- _Action item_
Leaving every picture out, please return exactly the lines from the top of the material below through the line with "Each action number", both included.

- _Information provided_
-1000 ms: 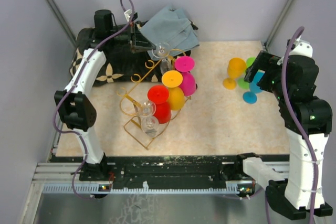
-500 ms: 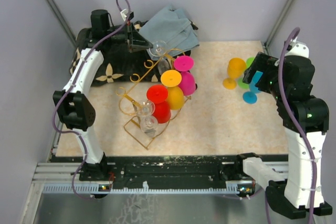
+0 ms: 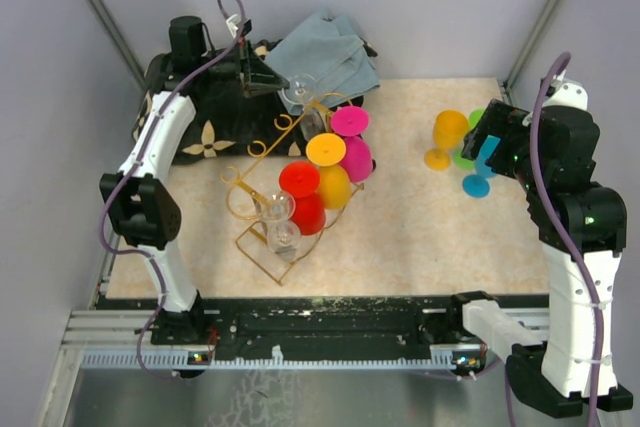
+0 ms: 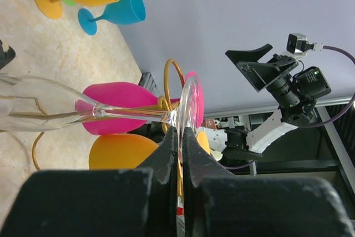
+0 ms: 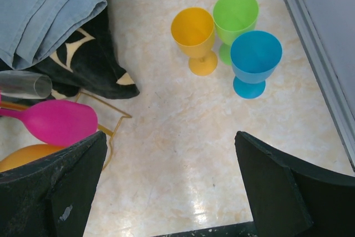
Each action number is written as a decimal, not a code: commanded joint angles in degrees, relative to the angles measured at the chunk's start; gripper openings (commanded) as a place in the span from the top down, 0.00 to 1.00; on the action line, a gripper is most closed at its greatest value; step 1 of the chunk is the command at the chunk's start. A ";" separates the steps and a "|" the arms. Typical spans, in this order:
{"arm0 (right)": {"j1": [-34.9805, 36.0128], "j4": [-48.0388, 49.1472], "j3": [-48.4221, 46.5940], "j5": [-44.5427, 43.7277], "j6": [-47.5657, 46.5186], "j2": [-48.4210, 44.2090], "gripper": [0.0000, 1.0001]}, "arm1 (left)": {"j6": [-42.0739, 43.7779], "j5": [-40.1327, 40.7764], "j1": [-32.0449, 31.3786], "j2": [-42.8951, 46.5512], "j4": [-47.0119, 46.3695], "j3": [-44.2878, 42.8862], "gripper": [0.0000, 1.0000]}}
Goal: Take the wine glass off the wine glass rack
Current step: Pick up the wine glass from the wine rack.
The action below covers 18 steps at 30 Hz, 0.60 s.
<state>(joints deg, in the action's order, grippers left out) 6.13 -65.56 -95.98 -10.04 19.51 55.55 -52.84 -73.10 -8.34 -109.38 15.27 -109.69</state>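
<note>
The gold wire wine glass rack [image 3: 262,162] stands mid-table and holds pink [image 3: 350,122], yellow [image 3: 327,150] and red [image 3: 300,180] glasses and two clear ones [image 3: 278,207]. My left gripper [image 3: 283,87] is at the rack's far end, shut on the foot rim of a clear wine glass [image 3: 299,89]. In the left wrist view the gripper [image 4: 181,131] pinches that foot [image 4: 191,106], and the stem [image 4: 127,114] runs left past a gold scroll [image 4: 169,70]. My right gripper [image 3: 490,137] is open and empty over bare table [image 5: 172,187].
A yellow cup [image 5: 194,31], a green cup [image 5: 236,12] and a blue cup [image 5: 255,56] stand at the far right. A blue cloth [image 3: 325,47] and a black flowered cloth [image 3: 200,117] lie at the back left. The grey enclosure walls are close behind.
My left gripper has drawn the clear glass a little back and to the left, away from the rack's far scroll. The right arm has barely moved.
</note>
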 commanded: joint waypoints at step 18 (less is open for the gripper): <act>-0.33 2.57 -0.53 2.12 -1.34 -0.26 0.02 | 5.02 -1.32 7.11 -4.56 -0.74 -15.37 1.00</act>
<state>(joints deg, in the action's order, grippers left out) 6.13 -65.58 -95.98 -8.86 19.07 55.55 -52.45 -73.36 -4.16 -111.48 14.48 -116.51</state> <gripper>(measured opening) 0.982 0.015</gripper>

- _Result for this task_
-1000 ms: 
-500 ms: 
+0 ms: 
+0 ms: 
+0 ms: 
Each action number is written as a decimal, not a code: commanded joint angles in degrees, relative to the angles measured at the chunk's start; gripper openings (commanded) as a place in the span from the top down, 0.00 to 1.00; on the action line, a gripper is most closed at its greatest value; step 1 of the chunk is the command at the chunk's start. A ";" separates the steps and a "|" the arms. Typical spans, in this order:

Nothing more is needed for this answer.